Data extract

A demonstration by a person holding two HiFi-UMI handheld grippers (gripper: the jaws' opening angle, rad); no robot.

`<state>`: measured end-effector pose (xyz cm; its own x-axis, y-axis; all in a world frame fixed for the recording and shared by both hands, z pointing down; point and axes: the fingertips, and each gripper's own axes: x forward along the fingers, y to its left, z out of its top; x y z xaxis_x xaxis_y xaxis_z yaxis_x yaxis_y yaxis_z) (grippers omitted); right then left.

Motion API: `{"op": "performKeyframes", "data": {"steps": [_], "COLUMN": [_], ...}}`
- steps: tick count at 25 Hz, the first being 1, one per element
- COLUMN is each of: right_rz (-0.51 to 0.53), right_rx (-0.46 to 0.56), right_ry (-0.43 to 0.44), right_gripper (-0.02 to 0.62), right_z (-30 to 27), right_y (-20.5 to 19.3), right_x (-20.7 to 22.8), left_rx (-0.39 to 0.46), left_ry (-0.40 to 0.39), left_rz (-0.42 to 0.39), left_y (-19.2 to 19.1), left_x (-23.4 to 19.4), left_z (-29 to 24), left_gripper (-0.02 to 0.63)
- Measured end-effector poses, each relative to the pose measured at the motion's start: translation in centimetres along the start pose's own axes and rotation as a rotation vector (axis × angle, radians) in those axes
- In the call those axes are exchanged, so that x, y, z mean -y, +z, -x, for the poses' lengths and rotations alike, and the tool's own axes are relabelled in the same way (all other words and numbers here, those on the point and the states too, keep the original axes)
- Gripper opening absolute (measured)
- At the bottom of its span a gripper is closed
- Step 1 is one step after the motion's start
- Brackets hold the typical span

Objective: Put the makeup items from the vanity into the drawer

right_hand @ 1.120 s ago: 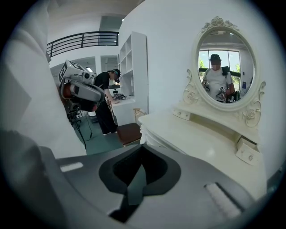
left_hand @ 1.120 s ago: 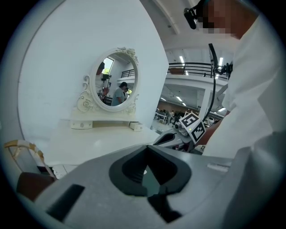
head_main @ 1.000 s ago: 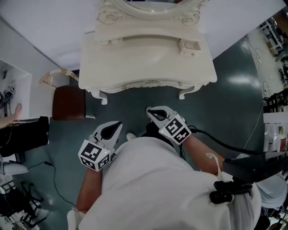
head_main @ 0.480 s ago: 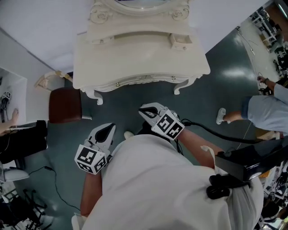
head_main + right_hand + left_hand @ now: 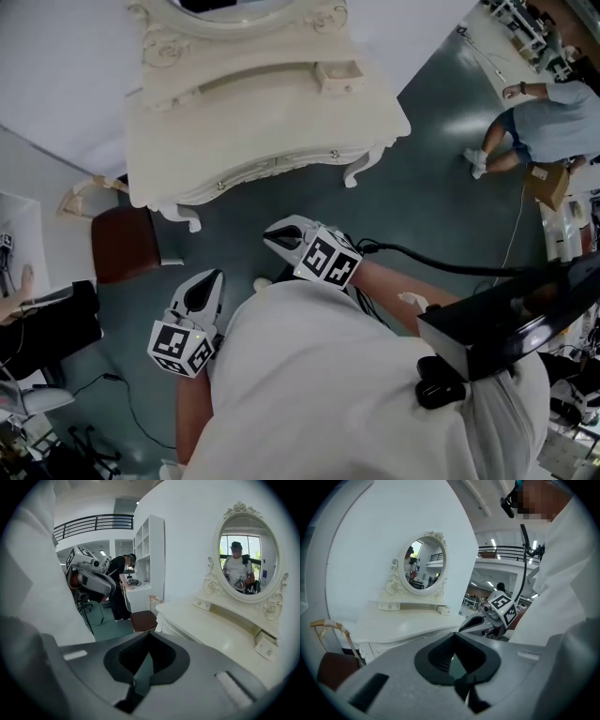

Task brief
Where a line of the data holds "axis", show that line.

Task response
`<state>`: measured end-effector pose (xyz cm; its own x-axis, y-axis; all in a world frame fixed for the recording and shared by both hands, z pointing down; point and axes: the fingertips, and each gripper's own axes: x forward along the fingers, y to its left, z out of its top; x y z xaxis_x xaxis_y xaxis_z yaxis_x yaxis_y yaxis_z) (grippers omitted); right then left.
- Measured end-effector poses, each relative to the pose measured at the motion's start: translation in centimetres along the start pose's own axes and rotation as a rotation vector (axis × angle, radians) in those axes

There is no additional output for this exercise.